Edward Jenner Museum
When it's your job to discover and support research into new vaccines, there's no better way to introduce your work to your family and friends than through a trip "back in time" to where it all began. So when it came time for the Old Road Campus Research Building NDM Units to plan their summer school-holiday outing, the historical home of Edward Jenner - the father of vaccination - was an obvious choice.
The Edward Jenner Museum, now known as "Dr Jenner's House and Garden, the Birthplace of Vaccination", was opened to the public in 1985, after many years as the local vicarage. Set among the rolling hills of Gloucestershire The Chantry was Edward Jenner’s home from 1785 until his death in 1823. It was here that Edward Jenner first took a sample of cowpox from a local milkmaid and inoculated his gardener's son, James Phipps, with the pus - vaccinating him against smallpox. The museum houses an impressive exhibition of not only Jenner’s own artefacts - from his original surgical instruments, to the books that once laid upon his desk - it is also a shrine to the history and hurdles of vaccination, and the basis of it all: immunology.

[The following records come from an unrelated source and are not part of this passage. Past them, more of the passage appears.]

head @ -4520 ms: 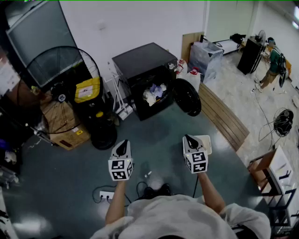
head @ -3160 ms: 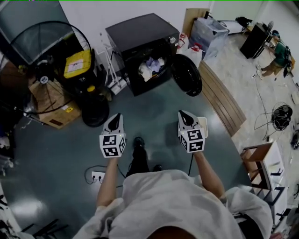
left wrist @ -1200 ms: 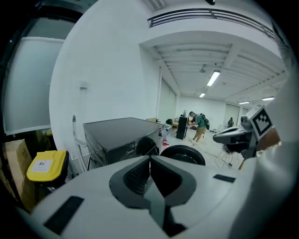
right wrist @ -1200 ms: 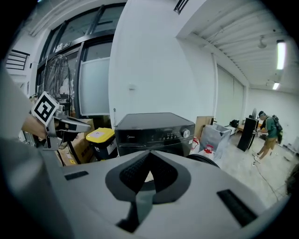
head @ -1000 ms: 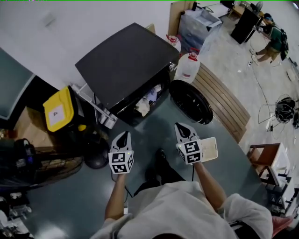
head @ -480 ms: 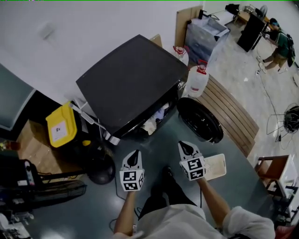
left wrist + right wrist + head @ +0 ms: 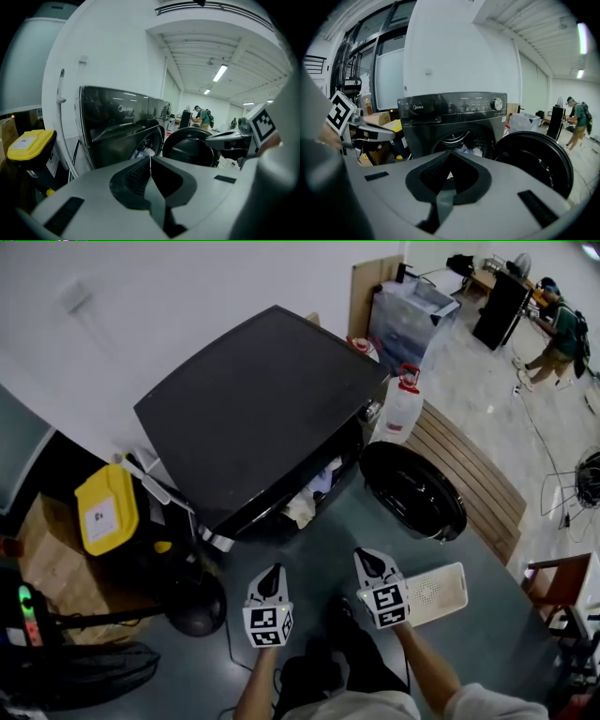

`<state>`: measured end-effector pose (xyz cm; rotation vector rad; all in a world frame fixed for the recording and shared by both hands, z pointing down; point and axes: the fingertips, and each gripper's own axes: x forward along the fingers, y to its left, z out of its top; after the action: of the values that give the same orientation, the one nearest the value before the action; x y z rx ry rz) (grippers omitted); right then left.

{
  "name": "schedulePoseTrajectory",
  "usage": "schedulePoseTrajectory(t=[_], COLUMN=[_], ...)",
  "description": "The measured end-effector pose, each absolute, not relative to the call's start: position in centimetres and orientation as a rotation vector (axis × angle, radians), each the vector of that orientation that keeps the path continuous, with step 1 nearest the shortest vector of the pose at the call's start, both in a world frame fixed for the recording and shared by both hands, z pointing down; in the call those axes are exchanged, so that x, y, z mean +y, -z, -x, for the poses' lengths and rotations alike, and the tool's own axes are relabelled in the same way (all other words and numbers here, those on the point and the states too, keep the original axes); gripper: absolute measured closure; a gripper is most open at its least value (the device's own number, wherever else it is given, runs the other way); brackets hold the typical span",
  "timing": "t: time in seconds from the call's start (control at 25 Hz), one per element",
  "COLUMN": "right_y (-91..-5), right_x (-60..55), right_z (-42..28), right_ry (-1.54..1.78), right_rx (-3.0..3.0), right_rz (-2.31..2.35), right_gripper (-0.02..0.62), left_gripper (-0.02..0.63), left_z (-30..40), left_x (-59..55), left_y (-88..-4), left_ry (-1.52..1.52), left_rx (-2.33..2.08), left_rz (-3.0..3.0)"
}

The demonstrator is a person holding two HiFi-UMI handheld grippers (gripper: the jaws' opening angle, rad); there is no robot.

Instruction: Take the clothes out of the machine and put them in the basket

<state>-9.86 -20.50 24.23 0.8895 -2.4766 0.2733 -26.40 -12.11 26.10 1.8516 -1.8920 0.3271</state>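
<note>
A black front-loading washing machine (image 7: 262, 418) stands against the white wall with its round door (image 7: 412, 491) swung open to the right. Light-coloured clothes (image 7: 314, 495) lie in the drum mouth. A white perforated basket (image 7: 436, 592) sits on the floor to the right of my right gripper (image 7: 361, 559). My left gripper (image 7: 273, 573) hangs beside it. Both are shut and empty, a short way in front of the machine and pointing at it. The left gripper view shows the clothes (image 7: 143, 152) just above the closed jaws. In the right gripper view the clothes (image 7: 468, 150) lie inside the drum.
A yellow-lidded bin (image 7: 106, 507) and a dark floor fan (image 7: 192, 601) stand left of the machine. White jugs (image 7: 401, 409) and a slatted wooden board (image 7: 478, 488) lie to its right. A person (image 7: 562, 324) is working far off at the back right.
Both grippers have sunk lower and come closer to the machine, still side by side and shut. The machine fills more of the head view.
</note>
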Motion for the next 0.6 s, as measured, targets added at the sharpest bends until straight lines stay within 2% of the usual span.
schedulePoseTrajectory(t=[0.6], right_y=[-45.7], right_x=[-26.1], right_z=[11.2], right_ry=[-0.153], right_rx=[-2.574], right_rz=[-0.915], right_gripper=[0.572], left_gripper=[0.581], left_z=[27.5], left_x=[-16.5], left_y=[-49.2], left_ry=[-0.305], left_rx=[-1.968], left_rz=[-1.935])
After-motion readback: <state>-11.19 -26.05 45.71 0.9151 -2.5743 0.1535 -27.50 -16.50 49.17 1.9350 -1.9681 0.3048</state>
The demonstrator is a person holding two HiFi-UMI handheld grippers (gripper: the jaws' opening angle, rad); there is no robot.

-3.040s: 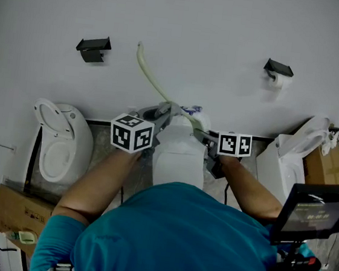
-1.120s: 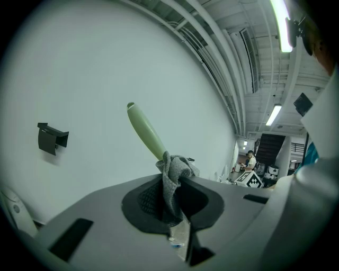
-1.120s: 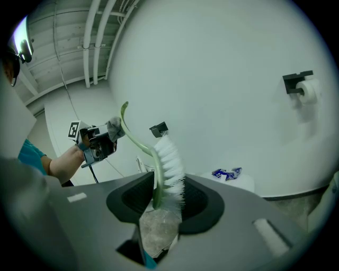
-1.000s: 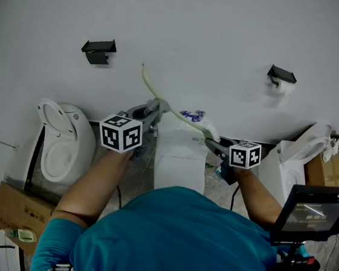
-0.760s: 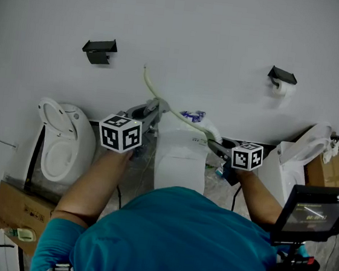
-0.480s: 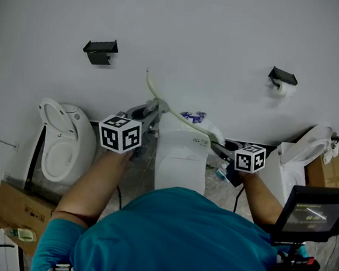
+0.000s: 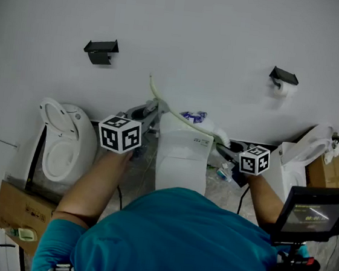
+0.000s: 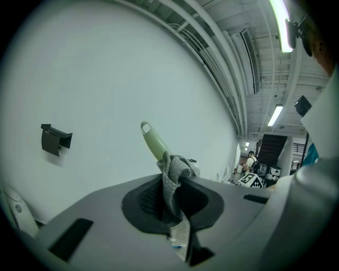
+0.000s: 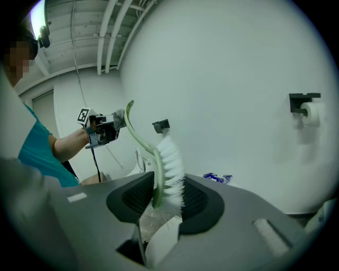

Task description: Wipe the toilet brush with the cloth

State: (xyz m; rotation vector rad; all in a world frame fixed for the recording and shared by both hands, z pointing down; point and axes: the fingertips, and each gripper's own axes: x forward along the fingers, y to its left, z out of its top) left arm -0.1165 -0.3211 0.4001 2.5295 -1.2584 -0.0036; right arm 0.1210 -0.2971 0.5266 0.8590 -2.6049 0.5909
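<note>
At the bottom of the head view we see the person's teal shirt (image 7: 175, 242), with both forearms reaching up the frame. The left hand-held gripper (image 8: 170, 197) sits left of centre. Its jaws are clamped on the grey cloth (image 8: 173, 172), which is bunched around the pale green handle of the toilet brush (image 8: 153, 142). The handle tip projects past the cloth toward the wall.

The right hand-held gripper (image 9: 164, 198) sits right of centre and lower in the frame. Its jaws are closed on the brush head, with the white bristles (image 9: 172, 159) and the green spine pressed between the pads. The brush spans the gap between the two grippers, above a white toilet tank (image 7: 182, 157) at frame centre.

An open toilet (image 7: 59, 143) stands at the left. Beyond, the white wall (image 7: 200, 26) carries a black bracket (image 7: 101, 51) at upper left and a toilet roll holder (image 7: 283, 78) at upper right.
</note>
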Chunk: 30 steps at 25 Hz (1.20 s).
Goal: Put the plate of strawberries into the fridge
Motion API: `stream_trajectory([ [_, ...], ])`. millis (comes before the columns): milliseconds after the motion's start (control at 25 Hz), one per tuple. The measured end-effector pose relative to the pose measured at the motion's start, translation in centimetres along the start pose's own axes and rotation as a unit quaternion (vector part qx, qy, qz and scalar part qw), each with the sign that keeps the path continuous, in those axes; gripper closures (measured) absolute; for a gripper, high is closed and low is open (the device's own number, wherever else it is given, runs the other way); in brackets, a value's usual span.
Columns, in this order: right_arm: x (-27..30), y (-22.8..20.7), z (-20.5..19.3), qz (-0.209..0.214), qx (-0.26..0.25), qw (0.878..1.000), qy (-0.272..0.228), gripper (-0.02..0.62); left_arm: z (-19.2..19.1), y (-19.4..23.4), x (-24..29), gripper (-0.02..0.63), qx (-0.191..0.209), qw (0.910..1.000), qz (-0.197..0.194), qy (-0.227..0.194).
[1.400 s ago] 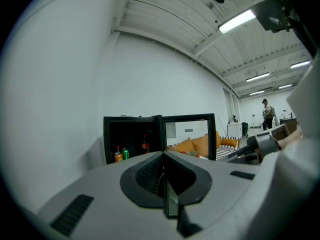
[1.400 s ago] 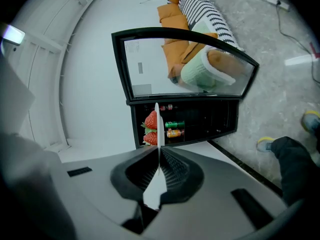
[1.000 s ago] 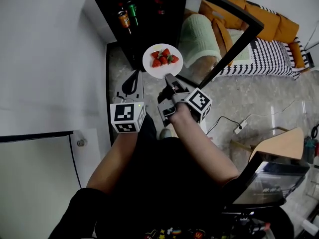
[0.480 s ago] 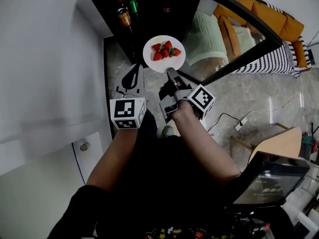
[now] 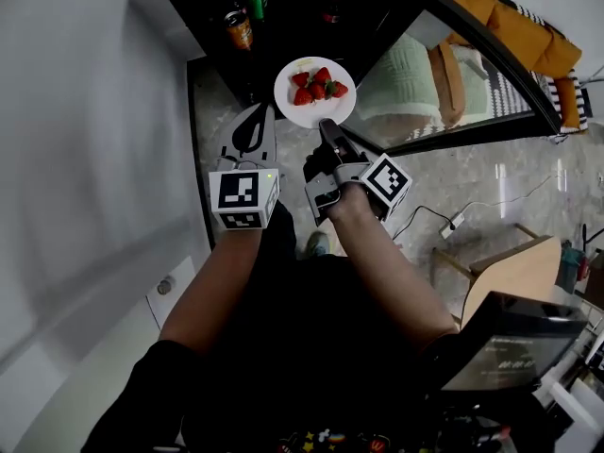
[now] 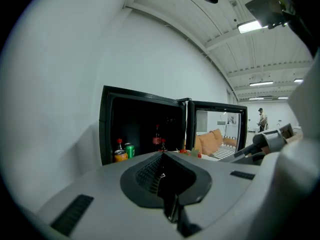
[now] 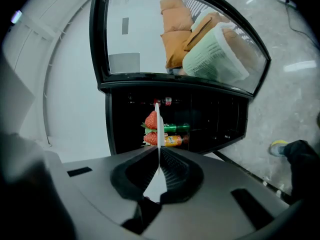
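Observation:
A white plate (image 5: 314, 92) carrying several red strawberries (image 5: 317, 85) is held level in front of the open black fridge (image 5: 283, 12). My right gripper (image 5: 327, 130) is shut on the plate's near rim; in the right gripper view the plate (image 7: 158, 154) runs edge-on between the jaws, strawberries (image 7: 151, 128) to its left. My left gripper (image 5: 251, 135) hangs just left of the plate, shut and empty. The left gripper view faces the fridge (image 6: 145, 126) interior, with the strawberries (image 6: 189, 153) peeking over the gripper body.
Inside the fridge stand an orange can (image 5: 238, 28), a green can (image 5: 256, 6) and bottles (image 6: 157, 136). Its glass door (image 5: 462, 74) is swung open to the right, reflecting an orange sofa. A white wall (image 5: 85, 111) lies left; a cable (image 5: 453, 221) crosses the marble floor.
Both grippers and the plate have moved closer to the fridge opening. The plate now sits nearer the shelf with the cans.

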State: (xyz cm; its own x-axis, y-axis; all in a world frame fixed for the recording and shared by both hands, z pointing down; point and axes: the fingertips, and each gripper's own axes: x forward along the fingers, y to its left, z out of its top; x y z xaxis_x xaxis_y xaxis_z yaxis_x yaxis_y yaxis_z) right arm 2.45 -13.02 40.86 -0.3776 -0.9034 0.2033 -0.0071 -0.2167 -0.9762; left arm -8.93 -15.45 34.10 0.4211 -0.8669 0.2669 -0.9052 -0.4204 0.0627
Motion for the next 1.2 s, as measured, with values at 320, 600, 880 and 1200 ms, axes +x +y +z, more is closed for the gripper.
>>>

Senthil Chinnakannan, a Postdoctoral Scientist from The Jenner Institute, really enjoyed the historical aspects of the day. After a scenic bus ride through the Cotswolds, the group of 40 ORCRB staff and their families and friends spent the day touring Jenner's home, playing croquet on his lawn and picnicking in his sunny gardens. Following lunch, the group was also treated to a tour of Berkeley Castle, which backs on to Dr Jenner's garden. The impressive castle, which dates back to the 11th Century, is still inhabited by descendants of its original owner Robert Fitzharding, and houses everything from suits of armour to Queen Elizabeth's gilded quilt.
"Today was really interesting, the best part was visiting the home of Edward Jenner, and learning the history behind what we now know as vaccination, it was really exciting to see where it all started."
Branch Administrator of the Ludwig Institute, Mark McDermott, bought along his wife Victoria and their two daughters, Isabelle and Olivia, who learnt a few "tricks of the trad" from the castle's court jester.
"The ORCRB visit to the Jenner Institute and Berkeley Castle was a really fun experience. It was a pleasure to introduce my wife and children to my colleagues and to also meet their families, who I had heard so much about," he said. "My little girls had a great time and are keen to again meet up with their new 'friends'!"